ちゃんと下にも配当されるようになってます…。
マルチ商法でもねずみ講でもなく、
法律上問題のない特定商取引に元づいた販売方法です。」
…って昔付き合っていた彼女が言っていた。
彼女は素直で真面目な人でした。
彼女は大学卒業を機に実家へ戻って半年、
あまり彼女から連絡が来なくなりました。
理由は「今は大事な時期、忙しいから」だという。
「この調子だとBMに乗れる!」なんてはしゃいでた。
実家に遊びに来ないか?と誘われる。
今までそんな事がなかったので喜んで遊びに行った。
が、夕食後、彼女の家族交えてのとある商品の販売代理店にならないかと勧誘が始まった。
彼女の親が「特定商取引に基づいている」とある商品の代理店会員を増やしていた。
それを家族でやり始めて、彼女もその販売員として代理店会員を増やす事をしていた。
「実家に来ないか?」と私に勧めたのはその代理店に私を仕立てて、入会するのが目的だった。
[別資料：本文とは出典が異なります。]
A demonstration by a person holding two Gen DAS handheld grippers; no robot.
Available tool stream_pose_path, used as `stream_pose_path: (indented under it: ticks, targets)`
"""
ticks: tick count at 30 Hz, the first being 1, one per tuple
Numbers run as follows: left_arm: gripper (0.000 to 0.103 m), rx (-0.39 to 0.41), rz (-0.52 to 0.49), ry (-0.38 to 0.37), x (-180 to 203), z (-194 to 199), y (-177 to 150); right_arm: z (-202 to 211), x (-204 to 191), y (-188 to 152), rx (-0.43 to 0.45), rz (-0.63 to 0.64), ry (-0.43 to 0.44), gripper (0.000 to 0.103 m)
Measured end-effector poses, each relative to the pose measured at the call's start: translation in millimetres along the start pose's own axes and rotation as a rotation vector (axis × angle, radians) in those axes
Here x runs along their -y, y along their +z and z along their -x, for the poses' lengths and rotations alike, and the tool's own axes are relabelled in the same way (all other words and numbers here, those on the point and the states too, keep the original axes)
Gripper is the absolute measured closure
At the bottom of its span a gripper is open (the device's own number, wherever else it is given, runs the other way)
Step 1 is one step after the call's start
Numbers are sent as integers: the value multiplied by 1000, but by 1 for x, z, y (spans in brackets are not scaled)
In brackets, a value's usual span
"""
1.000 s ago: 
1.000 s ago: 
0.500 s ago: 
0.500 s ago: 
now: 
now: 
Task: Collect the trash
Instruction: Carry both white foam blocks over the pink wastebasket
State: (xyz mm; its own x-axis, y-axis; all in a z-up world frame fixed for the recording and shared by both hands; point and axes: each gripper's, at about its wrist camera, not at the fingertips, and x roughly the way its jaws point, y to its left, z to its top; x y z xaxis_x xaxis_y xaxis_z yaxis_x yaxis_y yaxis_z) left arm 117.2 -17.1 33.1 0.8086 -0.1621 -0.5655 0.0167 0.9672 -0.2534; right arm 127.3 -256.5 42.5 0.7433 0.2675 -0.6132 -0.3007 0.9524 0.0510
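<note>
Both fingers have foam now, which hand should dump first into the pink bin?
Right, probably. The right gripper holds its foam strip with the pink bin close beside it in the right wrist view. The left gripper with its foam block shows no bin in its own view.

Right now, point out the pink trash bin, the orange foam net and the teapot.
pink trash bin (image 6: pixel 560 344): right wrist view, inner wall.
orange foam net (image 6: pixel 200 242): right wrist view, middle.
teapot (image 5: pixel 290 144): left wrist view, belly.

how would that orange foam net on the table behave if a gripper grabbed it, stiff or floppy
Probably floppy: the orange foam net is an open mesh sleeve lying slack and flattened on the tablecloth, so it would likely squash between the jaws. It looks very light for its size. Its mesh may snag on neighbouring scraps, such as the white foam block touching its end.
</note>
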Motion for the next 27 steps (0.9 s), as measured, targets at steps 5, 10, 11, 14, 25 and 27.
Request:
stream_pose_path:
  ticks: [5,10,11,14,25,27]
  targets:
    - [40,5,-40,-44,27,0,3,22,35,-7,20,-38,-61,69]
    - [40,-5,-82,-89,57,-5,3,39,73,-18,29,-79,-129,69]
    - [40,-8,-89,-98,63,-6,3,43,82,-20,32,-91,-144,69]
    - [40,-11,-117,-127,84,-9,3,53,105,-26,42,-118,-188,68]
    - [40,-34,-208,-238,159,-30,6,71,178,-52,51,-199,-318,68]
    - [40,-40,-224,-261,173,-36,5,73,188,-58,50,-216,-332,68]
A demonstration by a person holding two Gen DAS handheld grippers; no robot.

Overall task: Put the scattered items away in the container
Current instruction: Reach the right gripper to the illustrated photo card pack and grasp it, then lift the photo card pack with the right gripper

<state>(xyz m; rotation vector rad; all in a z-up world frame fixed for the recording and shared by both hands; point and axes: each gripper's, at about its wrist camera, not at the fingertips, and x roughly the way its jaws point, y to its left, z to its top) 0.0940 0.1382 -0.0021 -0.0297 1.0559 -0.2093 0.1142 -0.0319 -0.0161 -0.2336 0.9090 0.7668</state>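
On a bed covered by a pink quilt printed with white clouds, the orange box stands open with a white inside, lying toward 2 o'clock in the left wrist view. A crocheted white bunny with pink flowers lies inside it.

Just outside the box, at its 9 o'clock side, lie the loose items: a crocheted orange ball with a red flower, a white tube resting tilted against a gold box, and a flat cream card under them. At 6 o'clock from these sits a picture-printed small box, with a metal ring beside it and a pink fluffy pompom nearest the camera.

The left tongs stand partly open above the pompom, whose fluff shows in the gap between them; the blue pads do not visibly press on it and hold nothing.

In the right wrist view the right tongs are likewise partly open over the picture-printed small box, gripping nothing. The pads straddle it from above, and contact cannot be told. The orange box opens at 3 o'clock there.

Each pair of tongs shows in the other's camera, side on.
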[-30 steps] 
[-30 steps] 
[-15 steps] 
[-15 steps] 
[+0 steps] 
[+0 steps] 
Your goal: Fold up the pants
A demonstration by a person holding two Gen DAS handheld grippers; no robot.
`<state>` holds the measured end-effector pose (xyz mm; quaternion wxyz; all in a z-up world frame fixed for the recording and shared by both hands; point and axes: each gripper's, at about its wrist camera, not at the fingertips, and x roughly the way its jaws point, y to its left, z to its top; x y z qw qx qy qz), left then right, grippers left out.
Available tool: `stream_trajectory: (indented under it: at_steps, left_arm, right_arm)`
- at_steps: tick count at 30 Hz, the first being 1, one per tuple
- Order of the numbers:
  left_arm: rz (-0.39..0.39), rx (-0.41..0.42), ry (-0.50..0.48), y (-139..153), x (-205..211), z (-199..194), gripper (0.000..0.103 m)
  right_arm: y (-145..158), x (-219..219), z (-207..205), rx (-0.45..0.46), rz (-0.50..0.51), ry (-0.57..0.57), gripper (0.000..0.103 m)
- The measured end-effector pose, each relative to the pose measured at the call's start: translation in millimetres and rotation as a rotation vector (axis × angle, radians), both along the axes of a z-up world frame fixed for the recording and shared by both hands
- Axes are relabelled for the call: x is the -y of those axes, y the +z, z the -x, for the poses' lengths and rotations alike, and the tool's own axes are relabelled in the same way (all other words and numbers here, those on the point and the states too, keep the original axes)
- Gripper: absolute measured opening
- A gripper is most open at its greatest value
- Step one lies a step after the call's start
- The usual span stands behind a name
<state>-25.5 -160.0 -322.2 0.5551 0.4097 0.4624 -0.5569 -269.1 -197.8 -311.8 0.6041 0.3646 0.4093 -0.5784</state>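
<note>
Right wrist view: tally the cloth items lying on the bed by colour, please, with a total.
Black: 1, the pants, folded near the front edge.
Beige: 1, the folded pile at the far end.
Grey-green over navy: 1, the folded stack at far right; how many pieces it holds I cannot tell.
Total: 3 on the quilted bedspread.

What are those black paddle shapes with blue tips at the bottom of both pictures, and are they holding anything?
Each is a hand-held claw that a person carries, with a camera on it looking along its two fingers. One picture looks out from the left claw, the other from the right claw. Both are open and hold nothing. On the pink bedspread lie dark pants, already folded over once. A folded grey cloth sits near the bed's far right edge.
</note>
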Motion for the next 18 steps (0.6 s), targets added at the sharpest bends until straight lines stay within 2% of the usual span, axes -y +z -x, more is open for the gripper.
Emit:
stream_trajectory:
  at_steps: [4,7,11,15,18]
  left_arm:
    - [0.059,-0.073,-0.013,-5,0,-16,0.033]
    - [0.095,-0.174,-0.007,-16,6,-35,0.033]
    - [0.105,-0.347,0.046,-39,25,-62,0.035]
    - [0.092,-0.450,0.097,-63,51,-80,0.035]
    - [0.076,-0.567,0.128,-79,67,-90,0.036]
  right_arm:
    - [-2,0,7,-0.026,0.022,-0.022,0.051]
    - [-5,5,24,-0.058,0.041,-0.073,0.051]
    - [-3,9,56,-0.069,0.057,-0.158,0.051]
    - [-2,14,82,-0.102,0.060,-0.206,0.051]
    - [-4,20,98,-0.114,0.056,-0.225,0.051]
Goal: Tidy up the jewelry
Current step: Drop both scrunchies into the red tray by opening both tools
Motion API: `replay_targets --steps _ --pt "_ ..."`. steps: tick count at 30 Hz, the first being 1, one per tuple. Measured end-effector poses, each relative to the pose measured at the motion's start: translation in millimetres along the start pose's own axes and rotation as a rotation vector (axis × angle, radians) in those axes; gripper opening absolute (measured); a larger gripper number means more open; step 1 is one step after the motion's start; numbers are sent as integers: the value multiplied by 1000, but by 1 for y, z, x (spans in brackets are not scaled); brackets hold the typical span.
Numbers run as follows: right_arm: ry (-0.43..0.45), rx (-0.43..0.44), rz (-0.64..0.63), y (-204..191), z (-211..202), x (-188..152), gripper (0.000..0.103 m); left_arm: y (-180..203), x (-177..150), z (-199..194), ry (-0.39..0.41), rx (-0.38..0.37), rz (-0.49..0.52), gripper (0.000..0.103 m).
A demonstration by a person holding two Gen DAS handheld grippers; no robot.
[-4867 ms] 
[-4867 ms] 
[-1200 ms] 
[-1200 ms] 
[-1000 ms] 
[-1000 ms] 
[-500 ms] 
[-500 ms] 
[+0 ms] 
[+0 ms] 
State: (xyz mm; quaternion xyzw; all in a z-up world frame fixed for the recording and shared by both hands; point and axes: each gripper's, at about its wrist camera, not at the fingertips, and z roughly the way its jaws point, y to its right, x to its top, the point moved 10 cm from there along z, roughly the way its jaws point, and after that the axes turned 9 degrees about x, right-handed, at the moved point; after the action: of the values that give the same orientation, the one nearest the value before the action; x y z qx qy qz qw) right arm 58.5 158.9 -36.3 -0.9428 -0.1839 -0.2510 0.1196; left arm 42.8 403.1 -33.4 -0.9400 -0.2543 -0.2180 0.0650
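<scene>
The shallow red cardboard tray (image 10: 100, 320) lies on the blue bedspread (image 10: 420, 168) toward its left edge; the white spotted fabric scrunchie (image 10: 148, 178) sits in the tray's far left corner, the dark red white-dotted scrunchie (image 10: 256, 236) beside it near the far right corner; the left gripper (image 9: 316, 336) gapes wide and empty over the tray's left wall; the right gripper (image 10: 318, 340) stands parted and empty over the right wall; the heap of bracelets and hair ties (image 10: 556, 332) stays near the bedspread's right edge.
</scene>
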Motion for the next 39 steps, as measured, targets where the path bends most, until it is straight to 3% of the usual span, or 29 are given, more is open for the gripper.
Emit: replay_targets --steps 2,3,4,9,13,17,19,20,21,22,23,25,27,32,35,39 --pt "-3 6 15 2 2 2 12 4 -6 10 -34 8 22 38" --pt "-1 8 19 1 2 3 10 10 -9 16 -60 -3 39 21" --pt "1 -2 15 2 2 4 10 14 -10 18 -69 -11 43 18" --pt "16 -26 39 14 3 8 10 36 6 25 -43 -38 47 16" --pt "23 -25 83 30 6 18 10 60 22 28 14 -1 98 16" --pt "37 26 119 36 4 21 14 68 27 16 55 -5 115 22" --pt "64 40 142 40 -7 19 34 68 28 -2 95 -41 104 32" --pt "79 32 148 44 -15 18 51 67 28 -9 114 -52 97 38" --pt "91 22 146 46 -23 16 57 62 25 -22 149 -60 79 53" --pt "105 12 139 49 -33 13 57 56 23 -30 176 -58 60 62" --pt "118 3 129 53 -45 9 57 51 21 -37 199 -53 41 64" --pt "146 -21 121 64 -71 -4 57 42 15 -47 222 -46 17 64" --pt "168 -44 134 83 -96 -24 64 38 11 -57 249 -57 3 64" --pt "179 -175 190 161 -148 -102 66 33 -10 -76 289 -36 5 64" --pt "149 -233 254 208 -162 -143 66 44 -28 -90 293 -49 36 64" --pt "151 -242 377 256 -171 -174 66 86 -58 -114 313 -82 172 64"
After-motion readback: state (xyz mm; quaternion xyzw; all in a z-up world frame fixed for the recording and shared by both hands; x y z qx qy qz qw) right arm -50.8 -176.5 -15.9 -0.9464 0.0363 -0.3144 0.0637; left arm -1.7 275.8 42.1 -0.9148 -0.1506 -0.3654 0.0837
もちろん私は断った。けど、親は引かない…気づいたら夜中の1時過ぎ。
完全に彼女は特定商取引の虜になっていた。
そのおかげで彼女は友達を失っていた。
勧誘の話を持ちかけて断られると
「何も判っていない」「チャンスを与えているのに」と相手をののしっていた。
私は彼女にやめてもらいたかった。
だから彼女がやろうとしている事をまず理解し、
何がまずいのか、何が問題なのかを話したが、
完全に洗脳されているというか、何を言っても聞き入れてはもらえなかった。
正直悲しかった。
最終的に「使えない男」という事でふられた。
この特定商取引に「使えない男」として。
人に恨まれたり後ろ指さされる事はして欲しくなかった。
人を悲しませる行為や迷惑をかけているという事を認識して、やめて欲しかった。
でも救えなかった。
そんな思いと、
一番信じていた人に結果利用され、
挙句の果てに「利用価値がない」と切り捨てられ
深い心の傷は今でも断ち切る事が出来ていない。
別に未練があるとかそんな事は全然ないですが。
だから今でも弱い自分を見られて
「ダメな人、使えない人」と切り捨てられるのが怖い。
無論相手にそんな事が絶対にないと判っていて、
私が相手を一生懸命信じていても、
心のどこかでまたいつか切り捨てられるのではないか…
と不安が過ぎってしまう。
それが怖くて自分から距離を縮めるその一歩が踏み出せない。
彼女が今どこで何をしているかは判りません。
多分、上のような表を見る度に、この事を思い出でしょう。
確かに心の傷は正直深いし、簡単に取り除くことは難しい。
でも学んだ事も多い。
「どんなに法律的に問題がなくても
大切な人を悲しませる事はしてはいけない」
深い傷が刻まれている横には、この言葉がしっかり刻まれている。
………言いたい事言ってちょっとすっきりした。